* _What to work on_: Where does the word "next" show up in the data? Please find each such line and copy it.

════

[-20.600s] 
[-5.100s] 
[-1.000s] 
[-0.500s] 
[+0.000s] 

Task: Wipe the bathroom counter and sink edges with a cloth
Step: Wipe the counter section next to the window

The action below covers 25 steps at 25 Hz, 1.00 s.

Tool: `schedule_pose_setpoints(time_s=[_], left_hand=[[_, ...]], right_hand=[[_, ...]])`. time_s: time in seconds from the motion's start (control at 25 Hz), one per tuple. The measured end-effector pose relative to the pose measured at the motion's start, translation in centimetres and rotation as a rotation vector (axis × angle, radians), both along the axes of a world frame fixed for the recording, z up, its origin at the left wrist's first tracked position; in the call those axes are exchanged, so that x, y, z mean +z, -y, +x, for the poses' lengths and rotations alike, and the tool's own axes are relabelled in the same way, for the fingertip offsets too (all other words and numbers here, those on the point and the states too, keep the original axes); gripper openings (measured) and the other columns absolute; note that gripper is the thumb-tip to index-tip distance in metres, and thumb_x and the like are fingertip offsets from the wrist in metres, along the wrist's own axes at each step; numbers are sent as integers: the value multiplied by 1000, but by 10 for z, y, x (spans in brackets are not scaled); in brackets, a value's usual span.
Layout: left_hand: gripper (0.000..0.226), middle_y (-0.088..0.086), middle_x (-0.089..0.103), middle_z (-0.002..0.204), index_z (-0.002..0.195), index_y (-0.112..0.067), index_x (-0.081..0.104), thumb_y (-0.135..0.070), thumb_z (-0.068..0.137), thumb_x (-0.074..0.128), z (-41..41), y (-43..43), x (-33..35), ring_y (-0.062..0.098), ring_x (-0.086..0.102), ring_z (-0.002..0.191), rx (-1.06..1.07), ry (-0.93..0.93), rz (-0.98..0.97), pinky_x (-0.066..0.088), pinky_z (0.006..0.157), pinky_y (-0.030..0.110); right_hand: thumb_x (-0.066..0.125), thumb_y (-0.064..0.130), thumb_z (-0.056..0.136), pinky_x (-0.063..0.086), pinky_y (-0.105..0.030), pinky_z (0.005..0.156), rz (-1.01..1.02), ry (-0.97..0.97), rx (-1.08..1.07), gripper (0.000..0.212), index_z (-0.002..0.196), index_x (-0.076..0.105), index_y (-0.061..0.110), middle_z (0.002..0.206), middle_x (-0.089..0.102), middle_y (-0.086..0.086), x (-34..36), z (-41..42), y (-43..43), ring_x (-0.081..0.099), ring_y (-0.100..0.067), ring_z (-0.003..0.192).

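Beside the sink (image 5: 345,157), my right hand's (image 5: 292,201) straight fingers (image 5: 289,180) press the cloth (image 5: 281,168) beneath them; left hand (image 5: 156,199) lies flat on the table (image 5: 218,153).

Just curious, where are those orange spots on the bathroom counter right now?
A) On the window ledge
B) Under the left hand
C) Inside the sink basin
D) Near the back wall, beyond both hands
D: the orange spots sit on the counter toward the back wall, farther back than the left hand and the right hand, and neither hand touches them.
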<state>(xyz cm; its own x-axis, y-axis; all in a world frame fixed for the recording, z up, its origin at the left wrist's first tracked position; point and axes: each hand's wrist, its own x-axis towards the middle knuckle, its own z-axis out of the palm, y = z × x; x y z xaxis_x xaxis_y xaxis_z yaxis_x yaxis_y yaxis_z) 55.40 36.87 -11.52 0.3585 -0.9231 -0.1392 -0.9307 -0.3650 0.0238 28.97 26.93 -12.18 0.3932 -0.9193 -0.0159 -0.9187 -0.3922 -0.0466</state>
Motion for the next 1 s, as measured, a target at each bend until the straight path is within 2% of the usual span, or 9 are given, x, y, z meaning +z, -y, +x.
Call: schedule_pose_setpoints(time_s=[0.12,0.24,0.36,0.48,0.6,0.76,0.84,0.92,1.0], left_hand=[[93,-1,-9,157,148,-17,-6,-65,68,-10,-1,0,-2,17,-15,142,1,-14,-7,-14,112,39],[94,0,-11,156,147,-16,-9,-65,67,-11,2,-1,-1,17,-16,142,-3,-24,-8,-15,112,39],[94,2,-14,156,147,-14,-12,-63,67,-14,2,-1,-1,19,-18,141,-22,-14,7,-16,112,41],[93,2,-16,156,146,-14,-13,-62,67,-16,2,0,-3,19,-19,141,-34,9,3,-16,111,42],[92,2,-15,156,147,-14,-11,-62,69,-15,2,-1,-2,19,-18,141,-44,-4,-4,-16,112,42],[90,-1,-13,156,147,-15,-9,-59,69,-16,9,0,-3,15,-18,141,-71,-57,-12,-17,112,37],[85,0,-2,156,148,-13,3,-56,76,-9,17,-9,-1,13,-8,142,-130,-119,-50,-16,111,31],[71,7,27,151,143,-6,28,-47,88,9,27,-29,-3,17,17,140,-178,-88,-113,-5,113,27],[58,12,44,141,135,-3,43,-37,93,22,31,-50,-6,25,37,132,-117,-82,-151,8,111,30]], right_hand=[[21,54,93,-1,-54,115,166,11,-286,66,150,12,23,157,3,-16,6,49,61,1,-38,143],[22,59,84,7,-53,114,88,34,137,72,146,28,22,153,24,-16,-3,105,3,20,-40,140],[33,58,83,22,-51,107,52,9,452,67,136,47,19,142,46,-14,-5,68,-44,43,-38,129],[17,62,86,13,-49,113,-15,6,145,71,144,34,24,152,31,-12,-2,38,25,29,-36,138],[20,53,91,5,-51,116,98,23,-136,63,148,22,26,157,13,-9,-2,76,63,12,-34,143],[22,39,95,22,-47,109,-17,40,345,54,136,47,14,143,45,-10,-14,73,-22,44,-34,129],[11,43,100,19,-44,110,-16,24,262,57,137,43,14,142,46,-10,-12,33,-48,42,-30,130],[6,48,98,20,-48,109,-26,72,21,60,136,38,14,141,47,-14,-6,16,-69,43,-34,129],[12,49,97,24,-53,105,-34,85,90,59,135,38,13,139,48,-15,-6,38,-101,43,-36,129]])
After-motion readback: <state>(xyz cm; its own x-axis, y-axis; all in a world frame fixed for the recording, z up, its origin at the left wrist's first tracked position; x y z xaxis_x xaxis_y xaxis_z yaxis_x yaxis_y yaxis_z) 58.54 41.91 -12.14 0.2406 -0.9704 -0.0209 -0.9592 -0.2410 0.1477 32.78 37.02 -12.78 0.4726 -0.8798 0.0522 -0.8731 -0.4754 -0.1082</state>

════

* _Answer box_:
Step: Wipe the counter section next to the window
Motion for the next 1 s, as measured, a target at each bend until the straight path is within 2% of the usual span, or 9 are given, x, y, z meaning +z, -y, +x.

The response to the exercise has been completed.